Will Rogers appeared at the theater, performing his rope tricks.
Joe E. Brown, a comedian, was playing in the Columbia Theatre in 1918 when he was spotted by Henry Cort and offered a part in the successful Broadway show Listen, Lester. This launched Brown's career on the legitimate stage.
Clark and McCullough, former vaudeville players, opened as burlesque stars in Puss Puss at the Columbia on December 9, 1918.
In 1920 James E. Cooper produced Folly Town, a burlesque show that was one of the first racially integrated productions in New York.
A clean burlesque, it featured the colored Tennessee Ten with Florence Mills and the comedians Bert Lahr and Jack Haley.
It cost over $20,000 to produce, a huge amount for that period, and opened at the Columbia Theatre.
The show received enthusiastic reviews.
In June 1920 the Burlesque Club held its annual benefit at the Columbia Theatre, again featuring the Tennessee Ten.
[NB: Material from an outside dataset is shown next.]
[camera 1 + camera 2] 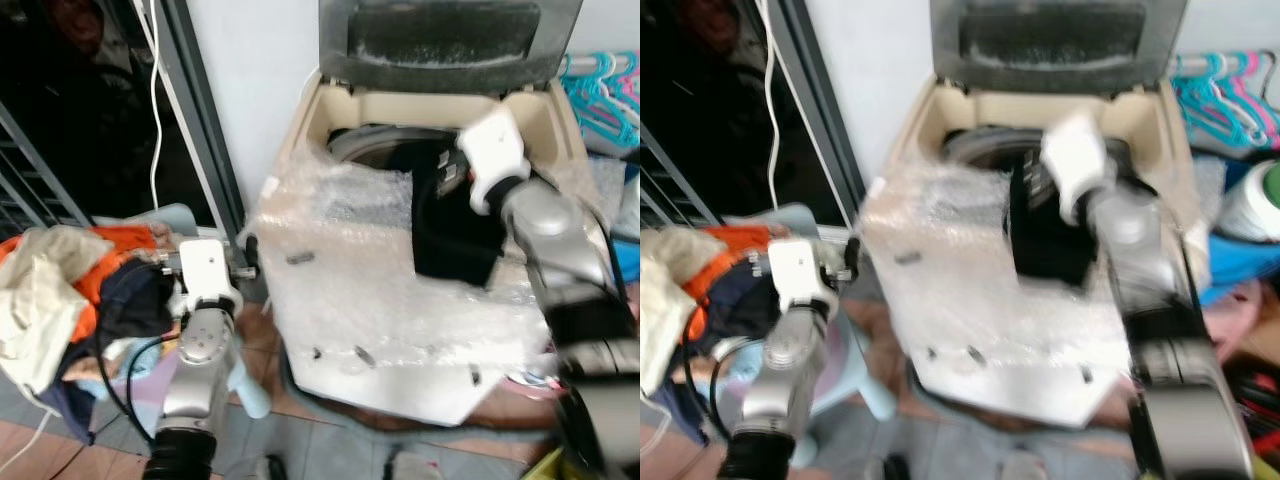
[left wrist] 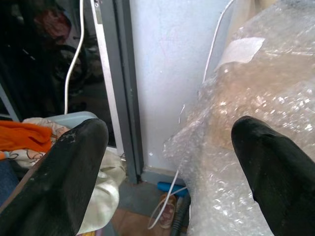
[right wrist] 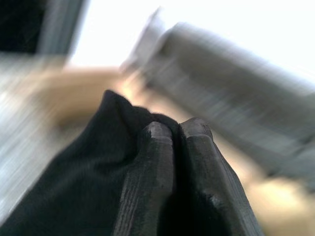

Jimmie Cooper's Revue, with white and colored casts, opened at the Columbia on December 10, 1923. The white players performed in part 1, and the colored players in part 2. A reviewer said of the second part, "We have never seen anything as yet in burlesque to equal the act of these performers, individually or collectively. Furthermore, it was the best dressed colored act that we have seen on any stage. Each and every turn was well applauded. Will Rogers performed at the theater in the Red Pepper Review, a tribute to the Columbia Burlesque Circuit, on January 8, 1925. An African-American troupe opened at the Columbia in July 1925, including a jazz band featuring the clarinetist Sidney Bechet. Other players were Jerome Don Pasquall and Wellman Braud.
Lucky Sambo (1925) was another production with an African-American cast that was popular with white audiences.

By the mid-1920s cinemas were providing shows that combined film and live entertainment with ticket prices lower than any burlesque show. In the 1925 season Columbia's president, Sam A. Scribner, authorized the removal of tights and display of tableaux of bare-breasted women. Columbia continued to lose customers to other types of entertainment and to more explicit stock burlesque theaters. The Columbia Theatre closed in 1927.

==Later history==

The theater was sold to Walter Reade in 1928 for conversion into a cinema. The architect Thomas W. Lamb replaced the two original balconies with a single balcony, and renovated the auditorium in Art Deco style. In October 1930 the cinema opened as the Mayfair Theatre, operated by RKO Pictures. Brandt Theatres was running the theater by 1950. In the early 1960s it was renamed the DeMille Theatre, and became a venue for viewing premium 70mm films with reserved seating. In 1976 the theater was split into three separate and very narrow cinemas, and was known as the Embassy 2-3-4 Theatre until 1997, and then the Embassy 1-2-3 Theatre until finally closing in the early 2000s. In 2007 the theater was converted into a restaurant. By May 2013 this had also closed. The theater had been completely gutted so the site could be cleared. A skyscraper at 20 Times Square was built on the site and was completed in 2019.